Both the FT and Teesside Live reported on the story this week. It’s one that is familiar to paid subs of The Teesside Lead, since it’s something I’ve covered here for the last two weeks.
Teesworks is likely to be given the status of an AI Growth Zone by the government. In February the Government asked for applications from local authorities and businesses to become AI Growth Zones - special areas where infrastructure to support the development of AI would be backed by government funding.
BP’s H2Teesside project will turn natural gas into hydrogen gas to be used in industry. The plan is for the plant to produce 20% of the UK’s hydrogen by 2030. As a nationally significant infrastructure project, H2Teesside is currently going through the process of gaining a Development Consent Order. DCO’s are granted by the secretary of state, in this case Ed Miliband, avoiding local planning processes.
Ed Miliband is currently deciding whether or not to approve H2Teesside, and has until 28 August to do so.

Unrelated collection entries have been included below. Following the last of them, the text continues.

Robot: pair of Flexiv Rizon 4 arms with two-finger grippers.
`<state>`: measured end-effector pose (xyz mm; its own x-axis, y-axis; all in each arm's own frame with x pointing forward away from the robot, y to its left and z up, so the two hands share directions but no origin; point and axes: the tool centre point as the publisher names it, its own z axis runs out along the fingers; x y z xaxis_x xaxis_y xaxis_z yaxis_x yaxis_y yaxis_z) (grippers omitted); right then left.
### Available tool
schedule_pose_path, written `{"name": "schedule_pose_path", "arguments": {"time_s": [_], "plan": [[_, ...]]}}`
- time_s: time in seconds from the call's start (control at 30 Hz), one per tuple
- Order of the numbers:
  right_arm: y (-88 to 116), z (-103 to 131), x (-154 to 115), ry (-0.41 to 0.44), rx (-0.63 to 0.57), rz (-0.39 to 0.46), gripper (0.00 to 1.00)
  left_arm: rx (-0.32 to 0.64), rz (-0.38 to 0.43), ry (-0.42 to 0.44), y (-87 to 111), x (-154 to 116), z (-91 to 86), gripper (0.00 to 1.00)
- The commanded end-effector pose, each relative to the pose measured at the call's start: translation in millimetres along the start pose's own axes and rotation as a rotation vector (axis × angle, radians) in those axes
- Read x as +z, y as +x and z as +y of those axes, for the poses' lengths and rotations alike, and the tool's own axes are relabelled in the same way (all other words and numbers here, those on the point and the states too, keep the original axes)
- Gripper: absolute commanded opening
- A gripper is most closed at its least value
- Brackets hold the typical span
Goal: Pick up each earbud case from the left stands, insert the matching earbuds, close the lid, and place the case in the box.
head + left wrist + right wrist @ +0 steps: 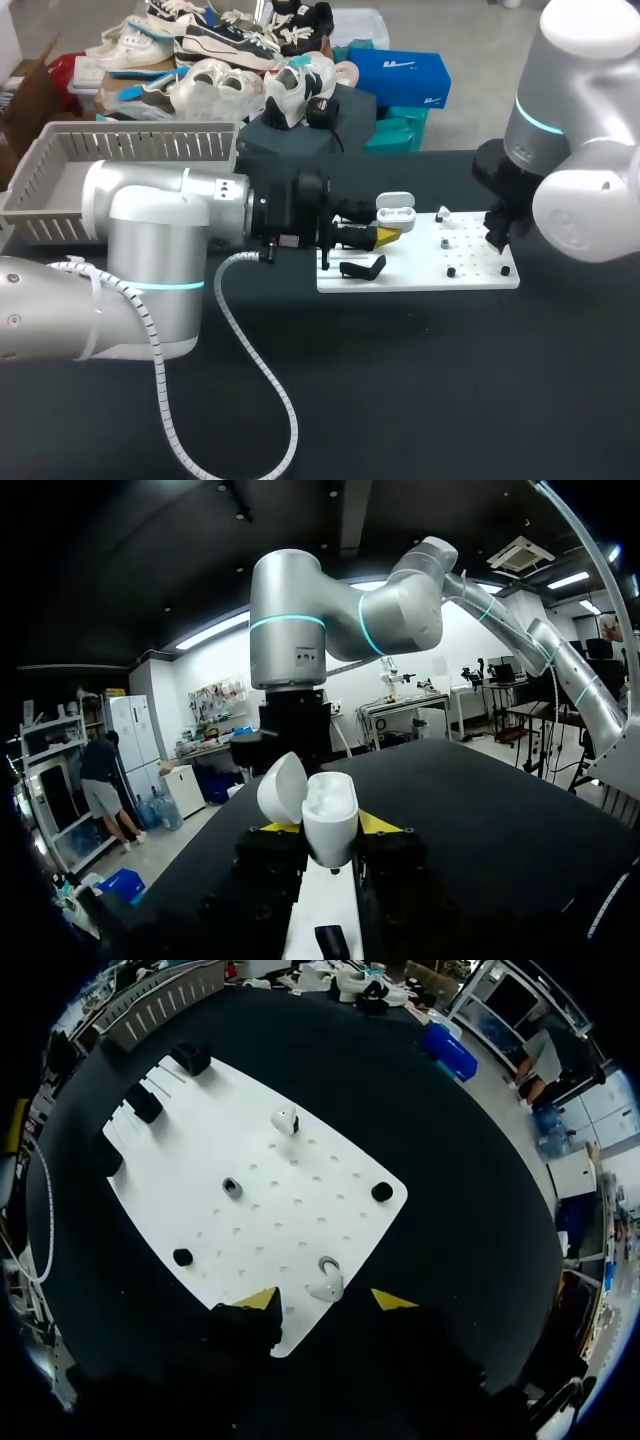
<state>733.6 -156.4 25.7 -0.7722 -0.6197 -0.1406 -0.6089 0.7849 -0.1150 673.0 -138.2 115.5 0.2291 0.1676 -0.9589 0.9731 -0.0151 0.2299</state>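
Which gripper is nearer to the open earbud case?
Left. The left gripper holds the open earbud case between its fingers; the right gripper hangs over the other end of the white board.

Fairly bright, even light falls from overhead onto the black table, which soaks it up and gives back only a dull sheen — the white board on it is the brightest patch, close to washed out in the right wrist view. The silver shell of the left arm carries soft highlights along its top, shadows beneath are faint, and the earbud case glows white against a dim room lit by ceiling strips
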Motion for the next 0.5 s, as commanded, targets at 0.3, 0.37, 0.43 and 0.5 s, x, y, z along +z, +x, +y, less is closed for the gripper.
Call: {"name": "schedule_pose_path", "arguments": {"time_s": [0.3,0.37,0.43,0.5], "plan": [[-0.9,-1.0,3.1,0.001,0.016,-0.010,0.47,0.000,0.000,0.003,0.5,0.3,1.0,0.00],[-1.0,-1.6,4.1,0.001,0.021,-0.011,0.47,0.000,0.000,0.003,0.5,0.3,1.0,0.00],[-1.8,-1.6,4.7,0.001,0.024,-0.012,0.45,0.000,0.000,0.003,0.5,0.3,1.0,0.00],[-2.5,-1.3,5.1,0.002,0.026,-0.012,0.44,0.000,0.000,0.003,0.5,0.3,1.0,0.00]]}}
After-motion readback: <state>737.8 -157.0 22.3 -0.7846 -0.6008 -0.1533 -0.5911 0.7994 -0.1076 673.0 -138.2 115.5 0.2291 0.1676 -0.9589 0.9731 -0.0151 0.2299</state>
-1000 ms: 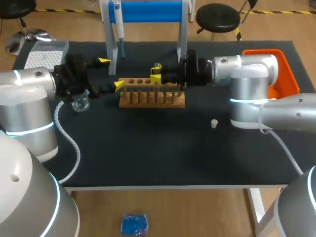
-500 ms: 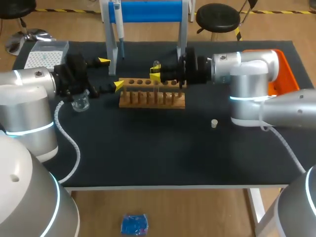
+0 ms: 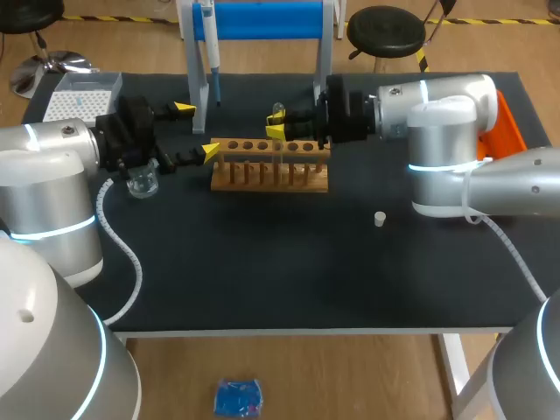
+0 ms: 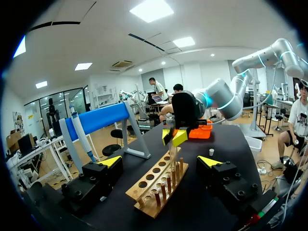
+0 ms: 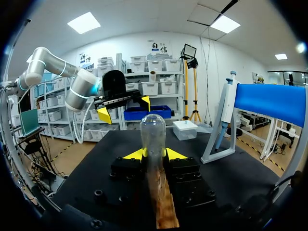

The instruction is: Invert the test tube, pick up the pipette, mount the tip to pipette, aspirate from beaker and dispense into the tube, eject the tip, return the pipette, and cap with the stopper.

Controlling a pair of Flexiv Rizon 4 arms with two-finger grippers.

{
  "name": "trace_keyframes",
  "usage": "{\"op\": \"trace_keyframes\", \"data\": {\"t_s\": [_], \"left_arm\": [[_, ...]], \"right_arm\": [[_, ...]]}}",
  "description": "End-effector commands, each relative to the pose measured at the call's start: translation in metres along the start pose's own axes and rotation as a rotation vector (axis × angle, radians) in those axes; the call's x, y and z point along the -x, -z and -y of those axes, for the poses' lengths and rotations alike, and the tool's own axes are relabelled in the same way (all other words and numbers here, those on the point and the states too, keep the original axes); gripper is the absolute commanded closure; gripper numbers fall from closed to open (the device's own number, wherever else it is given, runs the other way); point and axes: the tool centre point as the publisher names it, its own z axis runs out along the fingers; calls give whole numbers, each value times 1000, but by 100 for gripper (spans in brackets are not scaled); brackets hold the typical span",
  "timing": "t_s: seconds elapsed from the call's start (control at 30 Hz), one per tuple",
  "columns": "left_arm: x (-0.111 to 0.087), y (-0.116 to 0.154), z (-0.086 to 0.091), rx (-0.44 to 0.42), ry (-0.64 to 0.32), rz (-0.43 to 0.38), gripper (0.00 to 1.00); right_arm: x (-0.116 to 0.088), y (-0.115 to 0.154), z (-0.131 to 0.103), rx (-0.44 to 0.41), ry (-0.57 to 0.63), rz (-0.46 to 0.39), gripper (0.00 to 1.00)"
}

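My right gripper [image 3: 276, 132] is shut on a clear glass test tube [image 3: 278, 112], rounded end up, just above the wooden rack [image 3: 269, 175]. The right wrist view shows the tube [image 5: 152, 137] pinched between the yellow tips of the right gripper [image 5: 153, 154], with the rack [image 5: 166, 214] underneath. My left gripper [image 3: 197, 129] stands wide open at the rack's left end, holding nothing. From the left wrist, the left gripper [image 4: 161, 162] straddles the rack [image 4: 156, 182], and the right gripper [image 4: 174, 137] hangs beyond. The pipette [image 3: 210, 48] hangs on the blue stand. A white stopper [image 3: 380, 219] lies on the mat.
A glass beaker [image 3: 142, 183] stands under my left wrist. A tip box [image 3: 83, 94] sits at the back left corner and an orange tray [image 3: 506, 122] at the back right, behind my right arm. The stand's white legs [image 3: 198, 87] rise just behind the rack.
My right gripper has risen a little with the test tube, drawing it up out of the rack. The left arm has stayed still.
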Motion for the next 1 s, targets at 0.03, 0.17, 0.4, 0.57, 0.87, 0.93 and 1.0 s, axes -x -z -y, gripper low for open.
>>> {"op": "trace_keyframes", "data": {"t_s": [0.03,0.17,0.4,0.57,0.87,0.93,1.0], "left_arm": [[-1,-1,0,0,-1,3,0],[-1,-1,0,0,-1,3,0],[-1,-1,0,0,-1,3,0],[-1,-1,0,0,-1,3,0],[-1,-1,0,0,-1,3,0],[-1,-1,0,0,-1,3,0],[-1,-1,0,0,-1,3,0]], "right_arm": [[-2,2,-5,-7,-2,2,100],[-2,2,-8,-16,0,0,100],[-4,3,-15,-48,-14,-7,100],[-4,3,-17,-62,-17,-5,100],[-2,2,-16,-70,30,1,100],[-2,1,-16,-71,30,1,100],[-2,1,-17,-72,35,0,100]]}}
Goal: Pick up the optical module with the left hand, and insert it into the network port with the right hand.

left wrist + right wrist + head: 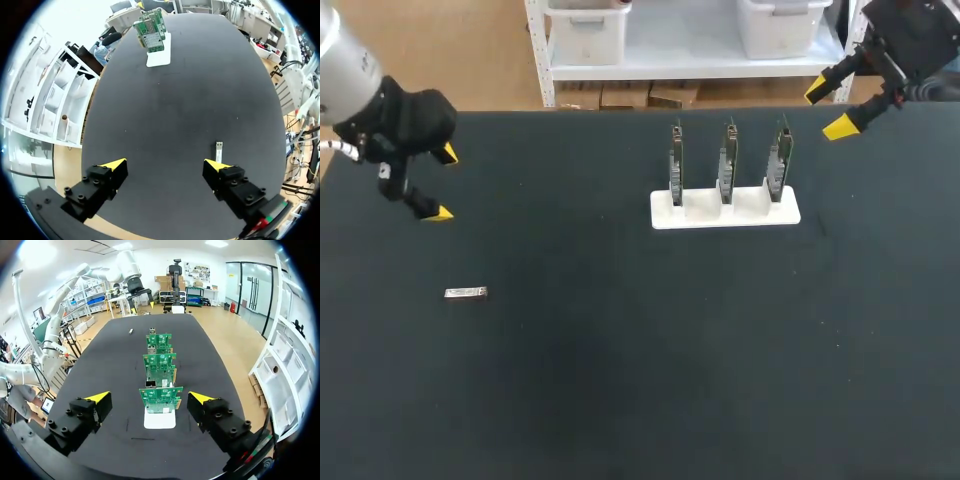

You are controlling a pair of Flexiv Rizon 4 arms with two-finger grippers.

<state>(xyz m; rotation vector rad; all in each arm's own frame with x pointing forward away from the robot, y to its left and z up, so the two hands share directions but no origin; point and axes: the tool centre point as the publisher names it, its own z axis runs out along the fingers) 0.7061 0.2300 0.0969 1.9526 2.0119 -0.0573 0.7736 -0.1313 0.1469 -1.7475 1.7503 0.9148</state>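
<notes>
A small silver optical module (465, 293) lies flat on the black table at the left; the left wrist view shows the module (218, 148) just ahead of one yellow fingertip. My left gripper (442, 183) hovers open above the table, behind the module, nothing between its fingers (165, 165). Three upright green circuit boards with network ports (727, 160) stand in a white holder (725, 210) at the back centre. My right gripper (828, 108) is open at the far right back edge, and in its own view the gripper (149, 398) faces the row of boards (160, 399).
The black table (650, 370) stretches wide in front of the holder and to the right of the module. My left arm (132, 282) shows at the table's far end in the right wrist view.
</notes>
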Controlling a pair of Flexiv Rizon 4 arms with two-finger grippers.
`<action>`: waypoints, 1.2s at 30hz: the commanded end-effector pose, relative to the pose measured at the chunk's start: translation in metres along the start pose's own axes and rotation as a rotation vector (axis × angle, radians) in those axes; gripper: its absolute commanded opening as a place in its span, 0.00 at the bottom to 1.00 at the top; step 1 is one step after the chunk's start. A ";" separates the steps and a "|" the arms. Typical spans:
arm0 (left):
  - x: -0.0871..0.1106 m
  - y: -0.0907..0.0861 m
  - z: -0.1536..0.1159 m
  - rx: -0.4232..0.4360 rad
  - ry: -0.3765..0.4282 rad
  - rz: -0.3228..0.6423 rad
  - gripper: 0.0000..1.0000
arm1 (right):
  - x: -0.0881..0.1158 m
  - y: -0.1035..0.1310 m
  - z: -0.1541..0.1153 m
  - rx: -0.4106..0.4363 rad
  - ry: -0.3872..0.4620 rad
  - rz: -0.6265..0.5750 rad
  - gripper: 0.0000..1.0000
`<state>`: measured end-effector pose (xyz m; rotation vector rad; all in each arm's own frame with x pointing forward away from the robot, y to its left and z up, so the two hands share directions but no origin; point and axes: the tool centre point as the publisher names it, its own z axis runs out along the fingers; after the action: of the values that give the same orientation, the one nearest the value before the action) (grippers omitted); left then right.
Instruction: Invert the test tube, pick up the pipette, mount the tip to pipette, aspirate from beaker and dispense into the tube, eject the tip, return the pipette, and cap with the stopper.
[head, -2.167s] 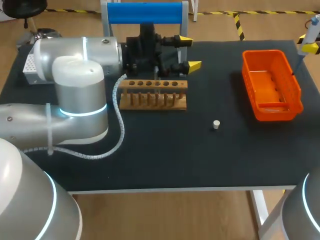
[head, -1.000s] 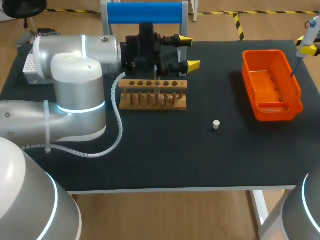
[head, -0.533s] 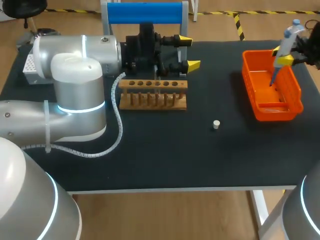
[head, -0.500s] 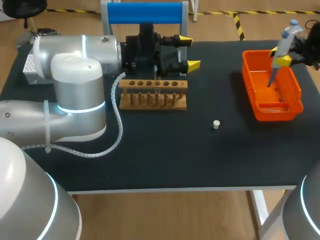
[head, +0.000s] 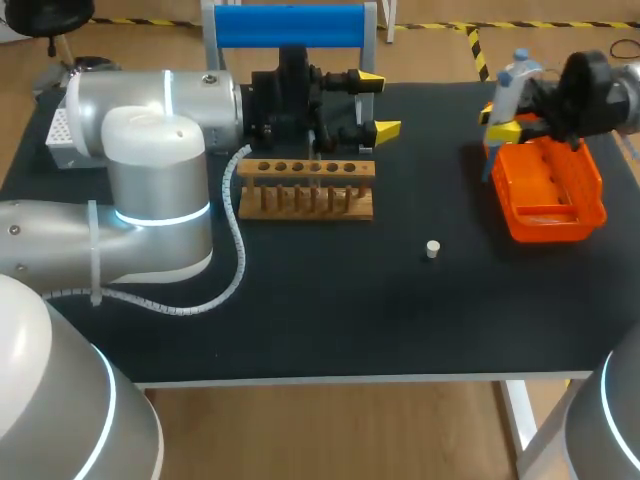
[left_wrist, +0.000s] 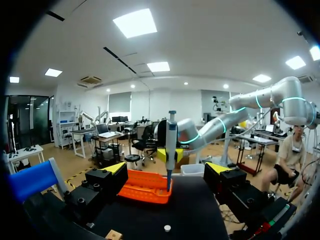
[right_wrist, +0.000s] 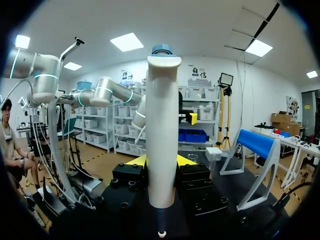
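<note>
Right fingers (right_wrist: 135, 161) clenched on the white, blue-capped plastic pipette (head: 510, 88).
Pipette upright by the orange plastic tray (head: 592, 206); left fingers (head: 388, 130) released.

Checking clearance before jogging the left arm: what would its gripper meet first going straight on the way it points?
Probably the pipette, held upright by the right gripper. It stands dead ahead between the left gripper's open fingers. The orange basket sits close by it, lower down. Depth and height are unclear, so treat this as likely, not certain.
</note>
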<state>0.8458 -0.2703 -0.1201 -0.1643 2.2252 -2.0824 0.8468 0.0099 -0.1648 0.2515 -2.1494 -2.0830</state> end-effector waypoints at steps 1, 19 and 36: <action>0.000 0.001 0.001 0.001 0.000 0.001 1.00 | 0.002 -0.001 0.025 0.000 -0.014 0.007 0.00; 0.000 0.001 0.001 0.001 0.000 0.001 1.00 | -0.008 -0.001 0.090 0.012 -0.010 0.035 0.00; 0.000 0.001 0.001 0.001 0.000 0.001 1.00 | -0.017 0.000 0.129 0.037 0.000 0.023 0.00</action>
<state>0.8458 -0.2704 -0.1201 -0.1643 2.2253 -2.0824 0.8343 0.1318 -0.1700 0.2284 -2.1788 -2.0377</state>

As part of the process, Teesworks Ltd and STDC have entered joint objections to H2Teesside - a project which was welcomed by mayor Ben Houchen in 2021. When the project was announced he said the region was “set to play its part in the clean energy revolution and the innovative sectors of the future in the way to Net Zero.”
Now it looks as if Teesworks doesn’t want to play its part in the “energy revolution”, and is instead throwing all of its eggs into the data centre basket.
A planning application for a huge 124-acre data centre was submitted to Redcar and Cleveland Borough Council (RCBC) last month, and its footprint overlaps that of H2Teesside.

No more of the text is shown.